Los atentados de Al Qaeda en el Magreb, especialmente los del 11-A en Argel, han aumentado mucho la preocupación ciudadana. Ha sido una prueba de que el islamismo radical sigue ahí, que es un peligro real. Un informe británico afirma que la situación en Irak aumenta el riesgo de atentados tipo 11-S en todo el mundo. Pero Al Qaeda estaba ahí antes de los atentados contra Estados Unidos, y antes de la invasión de Irak. Y seguirá ahí después. Por tanto, ¿Qué es lo que nutre a esta organización? En Ganbara, decía Iñaki González que con los atentados de Argel se había cerrado el círculo.

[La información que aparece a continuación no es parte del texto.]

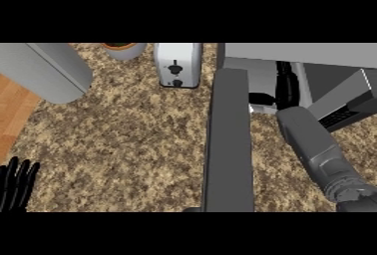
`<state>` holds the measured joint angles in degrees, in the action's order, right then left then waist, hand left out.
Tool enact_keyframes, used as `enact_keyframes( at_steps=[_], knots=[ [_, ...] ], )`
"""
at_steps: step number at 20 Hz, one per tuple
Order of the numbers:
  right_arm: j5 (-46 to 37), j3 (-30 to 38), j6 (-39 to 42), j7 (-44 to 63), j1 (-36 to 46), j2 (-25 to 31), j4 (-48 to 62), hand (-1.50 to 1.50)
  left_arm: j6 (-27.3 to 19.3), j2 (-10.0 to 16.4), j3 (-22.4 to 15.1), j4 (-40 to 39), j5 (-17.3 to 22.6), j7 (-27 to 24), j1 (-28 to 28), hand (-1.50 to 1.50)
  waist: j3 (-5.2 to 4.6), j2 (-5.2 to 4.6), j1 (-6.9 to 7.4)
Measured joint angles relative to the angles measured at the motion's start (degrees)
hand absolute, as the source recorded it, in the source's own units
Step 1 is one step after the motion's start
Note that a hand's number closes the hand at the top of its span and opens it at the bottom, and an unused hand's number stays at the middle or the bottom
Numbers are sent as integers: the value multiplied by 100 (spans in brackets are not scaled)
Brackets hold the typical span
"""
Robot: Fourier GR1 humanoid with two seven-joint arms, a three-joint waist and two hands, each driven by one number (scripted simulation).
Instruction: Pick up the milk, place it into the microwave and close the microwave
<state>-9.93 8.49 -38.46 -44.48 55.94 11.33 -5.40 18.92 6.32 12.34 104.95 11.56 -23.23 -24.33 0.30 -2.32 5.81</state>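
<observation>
At the far left edge, low down, the left hand [18, 183] rests open, fingers straight up, over the speckled counter [125, 144]. Above it a strip of wood floor [15, 112] shows, and a big grey cylinder [46, 70] leans across the counter's corner. Moving right along the back: a pot [122, 49], then the toaster [178, 64], standing apart from each other. Now the centre: the microwave door [229, 144] is swung wide open, seen edge-on. Right of it sits the microwave [302, 54], cavity exposed. The right forearm [318, 147] runs up into that opening, and the right hand [284, 84] is inside. Whether it is gripping or open, I cannot tell. The milk [259, 108] shows only as a small white sliver just left of that hand, at the cavity's mouth.
</observation>
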Motion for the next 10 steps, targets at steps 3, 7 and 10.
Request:
enact_keyframes(
  at_steps=[3, 7, 10],
  knots=[
    [104, 101, 302, -196, -122, -65, -66, -150, -7, -65, -33, 92, -39, -15, -147, -150, -2, 29, -53],
    [262, 239, 827, -560, -403, -187, -171, -150, 7, -156, -117, 217, -120, -47, -352, -150, -6, 75, -160],
    [379, 344, 1178, -745, -584, -245, -204, -150, 34, -143, -111, 357, -140, -22, -444, -150, -8, 101, -224]
  ],
)
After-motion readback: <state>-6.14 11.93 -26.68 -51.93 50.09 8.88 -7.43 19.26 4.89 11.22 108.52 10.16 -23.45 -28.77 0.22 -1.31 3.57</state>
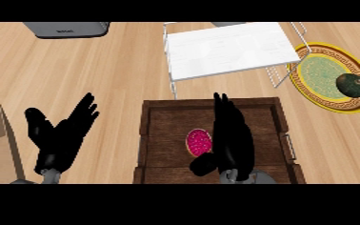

Y Vicenç Villatoro insinuó que esta era la prueba de que Al Qaeda no sólo ataca a Estados Unidos o sus aliados, porque sus objetivos van mucho más allá de eso. Y es cierto que en Europa aún hay amplios sectores que creen que la organización de Ben Laden actúa como “salvadora” de aquellos que viven en situación de injusticia en los países musulmanes, y de ese modo “entienden” sus acciones. La invasión de Irak no ha hecho otra cosa que condimentar el caldo de cultivo para el crecimiento de Al Qaeda, pero no hay más que echarle un vistazo al comunicado de reivindicación de los atentados del 11-A para comprobar que Al Qaeda no es un movimiento popular o revolucionario. Bueno, revolucionario sí es, en tanto que pretende una república islámica supranacional.
Estos terroristas cometieron un brutal atentado en la turística zona egipcia de Sharm el Sheij el año pasado. Y en Internet lo justificaron como una acción contra intereses turísticos donde se bailaba o donde las mujeres no iban vestidas apropiadamente. Y en Europa todavía hay quien los ve como unos luchadores contra las injusticias que cometemos los occidentales, llámense Bush, Blair o Aznar, o llámense Zapatero o Merkel que están en Afganistán.

Se alimentan de las injusticias sociales, la pobreza y de este sistema en el que hemos creado una minoría inmensamente rica y que viaja y vive a velocidades de vertigo y una mayoría de pobres, analfabetos, discriminados, hambrientos que viven en otro mundo diferente y que se alimentan de las sobras de aquellos señores ricos. Mientras nosotros cada día tendremos que poner ballas más altas, satelites mejores, policias mejor armados y armas antidisturbios para poder parar esa marea de hambre y desesperación que hemos creado. Es la respuesta de los olvidados.